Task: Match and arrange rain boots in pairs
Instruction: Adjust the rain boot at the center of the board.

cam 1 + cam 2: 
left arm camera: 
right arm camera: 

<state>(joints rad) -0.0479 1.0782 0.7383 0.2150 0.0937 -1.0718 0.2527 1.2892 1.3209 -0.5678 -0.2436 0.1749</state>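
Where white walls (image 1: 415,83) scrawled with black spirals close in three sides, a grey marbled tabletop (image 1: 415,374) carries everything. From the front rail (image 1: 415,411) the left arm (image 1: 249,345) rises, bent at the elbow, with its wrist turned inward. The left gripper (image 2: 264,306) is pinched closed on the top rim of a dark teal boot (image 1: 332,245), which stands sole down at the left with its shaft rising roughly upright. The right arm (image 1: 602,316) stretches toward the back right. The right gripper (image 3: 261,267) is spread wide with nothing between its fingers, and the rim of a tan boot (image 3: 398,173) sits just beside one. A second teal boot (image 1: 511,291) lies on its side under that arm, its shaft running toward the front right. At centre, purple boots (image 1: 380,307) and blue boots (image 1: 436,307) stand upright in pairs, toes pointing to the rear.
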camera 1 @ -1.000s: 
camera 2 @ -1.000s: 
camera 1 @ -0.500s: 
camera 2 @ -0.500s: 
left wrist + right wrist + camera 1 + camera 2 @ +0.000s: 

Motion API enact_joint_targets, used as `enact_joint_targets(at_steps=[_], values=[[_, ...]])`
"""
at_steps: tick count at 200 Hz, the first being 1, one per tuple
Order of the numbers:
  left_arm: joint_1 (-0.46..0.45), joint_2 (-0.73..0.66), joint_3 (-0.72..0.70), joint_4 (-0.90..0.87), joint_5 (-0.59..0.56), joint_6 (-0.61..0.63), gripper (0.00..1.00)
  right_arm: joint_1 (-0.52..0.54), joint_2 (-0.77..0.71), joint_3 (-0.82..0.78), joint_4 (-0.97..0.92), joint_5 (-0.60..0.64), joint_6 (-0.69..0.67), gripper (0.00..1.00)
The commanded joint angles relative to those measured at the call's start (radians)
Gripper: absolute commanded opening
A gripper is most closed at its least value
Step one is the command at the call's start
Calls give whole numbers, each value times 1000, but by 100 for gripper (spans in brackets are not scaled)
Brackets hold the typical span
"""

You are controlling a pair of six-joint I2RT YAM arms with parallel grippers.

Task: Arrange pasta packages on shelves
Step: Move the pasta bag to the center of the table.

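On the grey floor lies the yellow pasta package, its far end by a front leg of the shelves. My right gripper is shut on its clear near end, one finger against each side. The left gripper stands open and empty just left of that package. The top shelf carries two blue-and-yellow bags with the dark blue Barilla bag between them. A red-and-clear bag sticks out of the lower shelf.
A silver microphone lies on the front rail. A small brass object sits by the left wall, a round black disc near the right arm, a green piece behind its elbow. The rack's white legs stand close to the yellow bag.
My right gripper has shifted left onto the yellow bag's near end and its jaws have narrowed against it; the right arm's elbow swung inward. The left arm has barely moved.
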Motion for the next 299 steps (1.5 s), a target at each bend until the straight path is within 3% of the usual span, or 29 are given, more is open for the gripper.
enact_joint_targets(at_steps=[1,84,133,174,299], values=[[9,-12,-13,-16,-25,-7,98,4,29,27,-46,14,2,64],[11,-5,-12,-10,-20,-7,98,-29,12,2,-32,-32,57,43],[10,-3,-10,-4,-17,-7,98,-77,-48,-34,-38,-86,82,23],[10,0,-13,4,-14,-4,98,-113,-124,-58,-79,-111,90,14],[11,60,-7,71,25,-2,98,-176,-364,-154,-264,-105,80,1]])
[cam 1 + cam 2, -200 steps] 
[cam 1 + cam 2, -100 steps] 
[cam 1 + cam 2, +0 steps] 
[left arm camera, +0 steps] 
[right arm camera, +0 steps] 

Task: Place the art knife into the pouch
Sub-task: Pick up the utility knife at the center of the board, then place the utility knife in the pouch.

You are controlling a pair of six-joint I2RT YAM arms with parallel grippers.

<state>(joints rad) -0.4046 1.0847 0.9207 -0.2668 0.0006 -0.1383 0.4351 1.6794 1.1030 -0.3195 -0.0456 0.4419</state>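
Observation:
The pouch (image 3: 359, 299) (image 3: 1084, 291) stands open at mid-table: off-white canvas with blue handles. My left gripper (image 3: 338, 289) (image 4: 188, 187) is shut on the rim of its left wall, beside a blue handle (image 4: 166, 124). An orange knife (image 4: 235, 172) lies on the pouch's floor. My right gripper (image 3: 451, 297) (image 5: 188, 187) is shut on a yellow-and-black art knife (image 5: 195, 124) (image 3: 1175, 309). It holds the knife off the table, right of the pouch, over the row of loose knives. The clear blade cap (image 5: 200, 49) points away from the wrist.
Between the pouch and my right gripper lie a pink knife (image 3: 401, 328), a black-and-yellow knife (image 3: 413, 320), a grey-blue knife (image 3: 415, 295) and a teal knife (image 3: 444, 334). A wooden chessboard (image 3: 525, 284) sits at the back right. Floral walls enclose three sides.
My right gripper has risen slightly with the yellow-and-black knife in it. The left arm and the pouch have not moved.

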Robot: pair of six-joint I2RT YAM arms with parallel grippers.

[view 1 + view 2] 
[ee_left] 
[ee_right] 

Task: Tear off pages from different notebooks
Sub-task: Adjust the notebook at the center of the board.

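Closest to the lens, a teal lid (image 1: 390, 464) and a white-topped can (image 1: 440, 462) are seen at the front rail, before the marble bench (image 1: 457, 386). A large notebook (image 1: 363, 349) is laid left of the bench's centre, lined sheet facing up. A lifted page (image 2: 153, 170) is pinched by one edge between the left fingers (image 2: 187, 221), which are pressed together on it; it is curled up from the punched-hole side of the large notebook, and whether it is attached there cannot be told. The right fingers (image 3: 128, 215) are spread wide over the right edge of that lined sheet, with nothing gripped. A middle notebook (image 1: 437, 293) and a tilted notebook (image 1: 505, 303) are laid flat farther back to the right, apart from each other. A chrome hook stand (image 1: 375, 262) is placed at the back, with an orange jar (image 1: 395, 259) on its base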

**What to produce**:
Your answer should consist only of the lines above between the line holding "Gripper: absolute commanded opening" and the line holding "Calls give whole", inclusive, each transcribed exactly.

**Output of the task**:
Gripper: absolute commanded opening
A gripper is most closed at its least value
Step one is the command at the call's start
Calls give whole numbers, each value times 1000, but by 100 for gripper (spans in brackets are not scaled)

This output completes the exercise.